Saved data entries

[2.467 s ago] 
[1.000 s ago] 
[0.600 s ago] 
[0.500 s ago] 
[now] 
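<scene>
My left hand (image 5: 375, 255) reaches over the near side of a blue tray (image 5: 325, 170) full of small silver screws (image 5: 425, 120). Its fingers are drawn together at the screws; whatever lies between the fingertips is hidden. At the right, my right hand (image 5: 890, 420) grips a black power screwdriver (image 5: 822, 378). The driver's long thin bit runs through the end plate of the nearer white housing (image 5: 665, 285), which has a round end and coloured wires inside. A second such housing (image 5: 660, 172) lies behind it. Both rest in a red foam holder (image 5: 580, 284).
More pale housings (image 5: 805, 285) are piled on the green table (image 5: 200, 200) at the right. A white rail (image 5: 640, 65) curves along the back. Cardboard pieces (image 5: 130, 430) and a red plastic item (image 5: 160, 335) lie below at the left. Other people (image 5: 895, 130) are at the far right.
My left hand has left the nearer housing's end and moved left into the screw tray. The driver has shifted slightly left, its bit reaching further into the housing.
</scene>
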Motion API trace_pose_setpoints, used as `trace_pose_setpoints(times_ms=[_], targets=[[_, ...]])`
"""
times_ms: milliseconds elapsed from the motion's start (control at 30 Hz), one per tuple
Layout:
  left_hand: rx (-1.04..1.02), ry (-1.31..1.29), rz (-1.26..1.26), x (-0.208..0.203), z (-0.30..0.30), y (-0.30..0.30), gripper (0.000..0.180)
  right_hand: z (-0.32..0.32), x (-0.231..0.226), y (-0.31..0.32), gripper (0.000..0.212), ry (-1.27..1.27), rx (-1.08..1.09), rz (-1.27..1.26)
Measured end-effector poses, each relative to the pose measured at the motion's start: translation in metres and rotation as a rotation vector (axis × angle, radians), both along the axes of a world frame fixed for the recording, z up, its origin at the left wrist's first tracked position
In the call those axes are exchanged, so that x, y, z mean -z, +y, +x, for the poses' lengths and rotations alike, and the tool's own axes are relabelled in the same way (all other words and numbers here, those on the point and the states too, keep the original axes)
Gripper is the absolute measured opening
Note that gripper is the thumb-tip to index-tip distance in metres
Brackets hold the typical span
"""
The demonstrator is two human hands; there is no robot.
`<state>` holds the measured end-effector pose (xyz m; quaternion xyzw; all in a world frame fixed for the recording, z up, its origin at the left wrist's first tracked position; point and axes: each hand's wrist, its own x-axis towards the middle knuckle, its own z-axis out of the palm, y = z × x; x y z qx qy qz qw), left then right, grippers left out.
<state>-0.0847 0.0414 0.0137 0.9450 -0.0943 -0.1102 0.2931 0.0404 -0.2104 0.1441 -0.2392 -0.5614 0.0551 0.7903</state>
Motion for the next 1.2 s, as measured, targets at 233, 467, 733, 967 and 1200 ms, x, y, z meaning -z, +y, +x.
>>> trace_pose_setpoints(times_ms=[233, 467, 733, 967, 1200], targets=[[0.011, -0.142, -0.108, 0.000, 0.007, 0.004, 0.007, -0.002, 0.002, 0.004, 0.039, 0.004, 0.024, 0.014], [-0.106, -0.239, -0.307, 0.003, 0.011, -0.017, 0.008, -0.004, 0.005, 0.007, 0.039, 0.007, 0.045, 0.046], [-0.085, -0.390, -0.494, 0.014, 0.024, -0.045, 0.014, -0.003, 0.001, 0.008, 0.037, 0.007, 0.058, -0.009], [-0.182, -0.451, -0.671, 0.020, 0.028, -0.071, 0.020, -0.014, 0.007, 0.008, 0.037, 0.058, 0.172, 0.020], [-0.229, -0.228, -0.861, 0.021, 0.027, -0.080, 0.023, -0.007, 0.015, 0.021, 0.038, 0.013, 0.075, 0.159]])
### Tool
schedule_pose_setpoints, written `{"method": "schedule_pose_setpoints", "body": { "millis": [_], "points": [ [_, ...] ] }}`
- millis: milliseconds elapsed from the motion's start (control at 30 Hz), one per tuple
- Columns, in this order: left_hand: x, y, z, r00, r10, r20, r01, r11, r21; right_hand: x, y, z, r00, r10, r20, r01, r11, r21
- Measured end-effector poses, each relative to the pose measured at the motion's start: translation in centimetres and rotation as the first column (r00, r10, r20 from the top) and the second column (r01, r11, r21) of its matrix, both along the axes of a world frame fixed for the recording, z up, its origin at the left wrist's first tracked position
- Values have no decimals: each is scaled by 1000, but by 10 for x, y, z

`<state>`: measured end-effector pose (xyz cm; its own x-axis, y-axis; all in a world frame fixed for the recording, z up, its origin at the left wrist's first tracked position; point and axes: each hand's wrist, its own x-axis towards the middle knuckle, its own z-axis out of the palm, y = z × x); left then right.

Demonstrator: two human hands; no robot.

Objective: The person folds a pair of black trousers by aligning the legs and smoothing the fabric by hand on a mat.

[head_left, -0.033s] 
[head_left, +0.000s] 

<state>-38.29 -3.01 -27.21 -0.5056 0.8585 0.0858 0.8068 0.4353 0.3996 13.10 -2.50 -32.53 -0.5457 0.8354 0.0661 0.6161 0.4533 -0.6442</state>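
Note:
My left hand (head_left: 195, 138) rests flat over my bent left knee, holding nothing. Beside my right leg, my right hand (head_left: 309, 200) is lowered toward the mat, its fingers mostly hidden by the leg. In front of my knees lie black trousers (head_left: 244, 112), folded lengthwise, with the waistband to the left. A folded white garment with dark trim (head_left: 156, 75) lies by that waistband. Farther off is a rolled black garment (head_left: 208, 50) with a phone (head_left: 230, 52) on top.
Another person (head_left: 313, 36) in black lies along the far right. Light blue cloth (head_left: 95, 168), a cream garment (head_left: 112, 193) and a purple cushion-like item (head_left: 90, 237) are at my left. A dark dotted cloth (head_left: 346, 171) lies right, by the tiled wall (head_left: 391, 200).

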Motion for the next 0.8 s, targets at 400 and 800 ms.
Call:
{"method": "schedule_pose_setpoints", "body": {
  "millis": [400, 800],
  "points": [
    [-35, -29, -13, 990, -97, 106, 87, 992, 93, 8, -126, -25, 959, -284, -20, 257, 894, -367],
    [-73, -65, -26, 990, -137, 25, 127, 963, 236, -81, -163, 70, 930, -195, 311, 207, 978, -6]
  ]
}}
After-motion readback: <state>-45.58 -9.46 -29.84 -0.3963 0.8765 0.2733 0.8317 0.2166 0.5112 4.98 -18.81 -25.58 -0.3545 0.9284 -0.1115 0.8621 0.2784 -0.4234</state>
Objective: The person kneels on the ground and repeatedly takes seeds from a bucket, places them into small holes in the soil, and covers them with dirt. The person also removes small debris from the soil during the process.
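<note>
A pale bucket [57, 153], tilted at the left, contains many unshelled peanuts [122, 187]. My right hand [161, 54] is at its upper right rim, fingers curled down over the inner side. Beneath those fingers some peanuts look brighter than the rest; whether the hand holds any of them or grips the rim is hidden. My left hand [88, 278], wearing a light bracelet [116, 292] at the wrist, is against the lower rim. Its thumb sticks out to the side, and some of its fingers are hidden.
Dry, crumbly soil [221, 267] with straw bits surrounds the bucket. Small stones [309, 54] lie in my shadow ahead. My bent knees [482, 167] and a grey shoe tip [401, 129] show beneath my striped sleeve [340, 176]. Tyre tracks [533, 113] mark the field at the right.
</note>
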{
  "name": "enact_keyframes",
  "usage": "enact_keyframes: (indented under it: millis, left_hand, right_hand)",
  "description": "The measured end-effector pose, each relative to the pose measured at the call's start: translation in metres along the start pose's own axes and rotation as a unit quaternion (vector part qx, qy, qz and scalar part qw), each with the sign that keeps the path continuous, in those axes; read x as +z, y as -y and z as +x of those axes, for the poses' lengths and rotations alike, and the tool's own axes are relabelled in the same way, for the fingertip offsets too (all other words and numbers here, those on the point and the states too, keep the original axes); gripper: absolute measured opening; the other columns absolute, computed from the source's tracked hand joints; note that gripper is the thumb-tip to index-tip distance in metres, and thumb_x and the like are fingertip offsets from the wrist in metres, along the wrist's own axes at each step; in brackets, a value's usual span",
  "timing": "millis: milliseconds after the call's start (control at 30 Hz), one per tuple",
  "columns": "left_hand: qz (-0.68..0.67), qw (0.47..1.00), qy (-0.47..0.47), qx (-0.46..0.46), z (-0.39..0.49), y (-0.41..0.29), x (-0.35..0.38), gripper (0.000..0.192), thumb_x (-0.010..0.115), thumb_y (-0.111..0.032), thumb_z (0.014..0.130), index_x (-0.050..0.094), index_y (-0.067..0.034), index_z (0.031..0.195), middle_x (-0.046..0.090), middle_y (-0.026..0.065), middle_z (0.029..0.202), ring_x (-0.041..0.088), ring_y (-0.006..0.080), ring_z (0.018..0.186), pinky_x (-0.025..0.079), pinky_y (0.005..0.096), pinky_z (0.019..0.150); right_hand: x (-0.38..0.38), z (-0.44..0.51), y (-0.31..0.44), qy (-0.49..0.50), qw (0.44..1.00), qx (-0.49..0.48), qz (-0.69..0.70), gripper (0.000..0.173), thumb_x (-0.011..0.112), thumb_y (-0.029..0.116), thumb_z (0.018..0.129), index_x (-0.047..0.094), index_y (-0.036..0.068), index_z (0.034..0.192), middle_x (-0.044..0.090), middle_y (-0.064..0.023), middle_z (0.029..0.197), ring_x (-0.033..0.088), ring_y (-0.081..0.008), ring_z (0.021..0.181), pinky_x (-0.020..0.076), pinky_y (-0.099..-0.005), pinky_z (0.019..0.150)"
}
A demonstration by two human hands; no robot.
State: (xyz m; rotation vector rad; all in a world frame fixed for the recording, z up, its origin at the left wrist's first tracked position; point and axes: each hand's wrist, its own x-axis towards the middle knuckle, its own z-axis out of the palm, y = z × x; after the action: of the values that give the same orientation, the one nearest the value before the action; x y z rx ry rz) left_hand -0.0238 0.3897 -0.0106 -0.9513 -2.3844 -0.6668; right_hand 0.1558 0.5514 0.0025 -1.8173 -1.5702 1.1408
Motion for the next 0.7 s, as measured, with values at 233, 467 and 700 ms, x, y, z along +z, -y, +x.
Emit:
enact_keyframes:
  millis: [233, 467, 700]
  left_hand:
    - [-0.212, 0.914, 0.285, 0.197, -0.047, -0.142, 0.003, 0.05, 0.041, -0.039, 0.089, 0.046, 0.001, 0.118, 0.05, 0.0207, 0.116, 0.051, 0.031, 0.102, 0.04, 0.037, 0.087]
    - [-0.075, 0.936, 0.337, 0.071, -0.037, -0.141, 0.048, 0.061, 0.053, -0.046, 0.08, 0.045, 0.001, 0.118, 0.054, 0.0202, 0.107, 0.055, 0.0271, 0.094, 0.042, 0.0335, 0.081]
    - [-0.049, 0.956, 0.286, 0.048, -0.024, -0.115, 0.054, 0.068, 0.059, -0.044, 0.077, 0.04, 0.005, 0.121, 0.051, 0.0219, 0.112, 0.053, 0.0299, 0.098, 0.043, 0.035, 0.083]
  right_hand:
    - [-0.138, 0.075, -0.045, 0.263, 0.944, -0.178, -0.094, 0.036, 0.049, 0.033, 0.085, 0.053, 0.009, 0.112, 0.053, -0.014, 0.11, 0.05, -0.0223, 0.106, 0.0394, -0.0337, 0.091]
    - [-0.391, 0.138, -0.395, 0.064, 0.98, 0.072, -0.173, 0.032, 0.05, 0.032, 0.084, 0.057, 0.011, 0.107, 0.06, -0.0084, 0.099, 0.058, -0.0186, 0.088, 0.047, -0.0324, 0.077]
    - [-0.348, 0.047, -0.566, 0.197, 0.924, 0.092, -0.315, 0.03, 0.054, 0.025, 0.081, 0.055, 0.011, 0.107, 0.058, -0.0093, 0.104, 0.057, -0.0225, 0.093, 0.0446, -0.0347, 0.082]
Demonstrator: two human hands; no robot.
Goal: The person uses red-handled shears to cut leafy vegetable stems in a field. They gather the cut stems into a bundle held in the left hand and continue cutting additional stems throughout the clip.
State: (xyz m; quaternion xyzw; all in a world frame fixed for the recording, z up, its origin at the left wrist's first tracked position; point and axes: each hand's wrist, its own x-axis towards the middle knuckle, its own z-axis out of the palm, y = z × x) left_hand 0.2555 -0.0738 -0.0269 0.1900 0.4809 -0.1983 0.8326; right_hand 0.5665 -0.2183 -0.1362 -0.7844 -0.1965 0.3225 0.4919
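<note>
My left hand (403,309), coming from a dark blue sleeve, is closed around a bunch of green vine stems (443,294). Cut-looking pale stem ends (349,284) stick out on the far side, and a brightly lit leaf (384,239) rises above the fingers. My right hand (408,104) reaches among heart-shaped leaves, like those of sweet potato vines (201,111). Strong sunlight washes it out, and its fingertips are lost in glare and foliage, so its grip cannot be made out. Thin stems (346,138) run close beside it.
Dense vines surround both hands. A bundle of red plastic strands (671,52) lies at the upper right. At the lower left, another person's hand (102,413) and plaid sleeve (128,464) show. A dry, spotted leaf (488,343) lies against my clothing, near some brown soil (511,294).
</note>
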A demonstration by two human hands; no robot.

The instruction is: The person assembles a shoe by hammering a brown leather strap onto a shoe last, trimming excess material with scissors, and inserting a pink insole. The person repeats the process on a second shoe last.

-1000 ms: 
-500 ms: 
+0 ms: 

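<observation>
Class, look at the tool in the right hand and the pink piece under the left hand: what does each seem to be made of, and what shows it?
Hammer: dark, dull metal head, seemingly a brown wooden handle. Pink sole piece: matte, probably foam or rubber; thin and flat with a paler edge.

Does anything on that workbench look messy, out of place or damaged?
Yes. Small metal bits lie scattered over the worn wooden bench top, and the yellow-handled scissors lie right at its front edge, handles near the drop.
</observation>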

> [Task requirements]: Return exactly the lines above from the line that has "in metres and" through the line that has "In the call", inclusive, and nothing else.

> [Written response]:
Measured end-effector poses, each relative to the pose measured at the motion's start: translation in metres and rotation as a rotation vector (axis × angle, radians), both along the axes of a world frame fixed for the recording, z up, its origin at the left wrist's first tracked position
In the call those axes are exchanged, so that x, y, z mean -z, +y, +x, for the poses' lengths and rotations alike, and the tool's own axes are relabelled in the same way (all other words and numbers here, those on the point and the states too, keep the original axes)

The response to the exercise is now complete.